Orwellian Globalization

This is an excerpt from a remarkably prescient document called "Ghandi and Socialism" that, decades ago, foresaw the developing danger of globalization through the uncaring personal greed and the dismissal of environmental and social values by the adherents of Savage Capitalism©.

It was written in 1931 by Richard B. Gregg, an associate of Ghandi. One day in 1968 my dear friend and mentor, Katherine Short of Big Sur (1908-2001), gave me the small pamphlet, which had a profound effect on me, and contributed greatly to my understanding of present day society, and to the development of my ideas and hopes for an objective society based on compassion and understanding of reality, not the disgraceful egotism exemplified by the savage capitalists and other members of The Church of the Sacred Bottom Line. I hope it will have a similar effect on you.

"Most people think that the world is governed by institutions and organisations, such as political governments and banks, or by laws, or by certain groups of people or ruling classes. But really the control is deeper and more subtle than that. Governments, banks, laws, and ruling classes are only the exterior instruments of management. The real control comes from ideas and sentiments - a scheme of values, a set of ideals or activities which people are induced to desire and accept as right, fitting, or praiseworthy. The most important adjunct of this control - even more important than organisations - is a set of symbols which indicate and stand for the given system of values. Thus we see that the real control of society is psychological, through men's minds and feelings. Even where government is maintained partly by the physical force of soldiers and police, the control is psychological through the fear created by such force.
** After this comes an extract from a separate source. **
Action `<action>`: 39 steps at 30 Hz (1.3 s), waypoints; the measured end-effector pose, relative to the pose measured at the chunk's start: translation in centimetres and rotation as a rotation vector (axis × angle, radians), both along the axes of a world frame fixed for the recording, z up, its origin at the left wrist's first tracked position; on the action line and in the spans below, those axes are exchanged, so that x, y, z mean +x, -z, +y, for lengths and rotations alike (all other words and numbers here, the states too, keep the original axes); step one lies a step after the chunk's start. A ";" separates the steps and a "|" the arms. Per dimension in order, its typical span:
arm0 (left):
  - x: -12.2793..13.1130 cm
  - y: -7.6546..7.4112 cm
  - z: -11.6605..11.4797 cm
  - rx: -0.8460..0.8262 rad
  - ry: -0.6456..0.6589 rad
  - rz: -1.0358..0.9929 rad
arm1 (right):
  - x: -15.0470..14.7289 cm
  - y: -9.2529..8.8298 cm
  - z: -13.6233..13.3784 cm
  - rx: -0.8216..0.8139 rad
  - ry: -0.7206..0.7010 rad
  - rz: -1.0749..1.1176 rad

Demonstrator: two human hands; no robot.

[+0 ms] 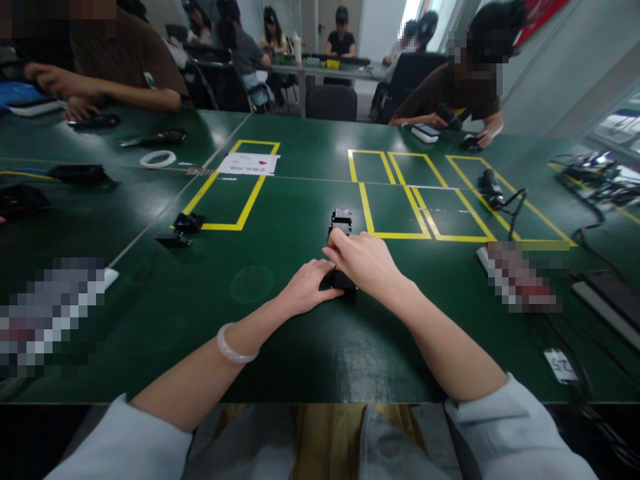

When systems of value and their symbolisms are taken over by a small selfish group as a means of controlling society for the benefit of the few, the values and symbols are used to create divisions and a set of nearly balanced oppositions among the other groups in the population. Thus, the mass of people are broken into opposed groups and blinded by the apparent conflict of interest so that they do not understand what is being done to them. The ruling group plays upon the ambitions, greeds, vanities, prides and fears of the other groups, and manipulates the symbols so that the few shall always keep supreme power for their own selfish ends, no matter what changes of outward form occur. Only a very few, even of the ruling class, are clever enough to understand fully the operation of such value systems and how they may be warped and used, but all the ruling class are shrewd enough to to take advantage of the opportunities thus created and try to maintain the system. When such an arrangement gets well established, most members of both the ruling and the ruled groups take part in it, accept it all as the natural state of affairs, and are not aware of the the real purpose and effect of all they are doing."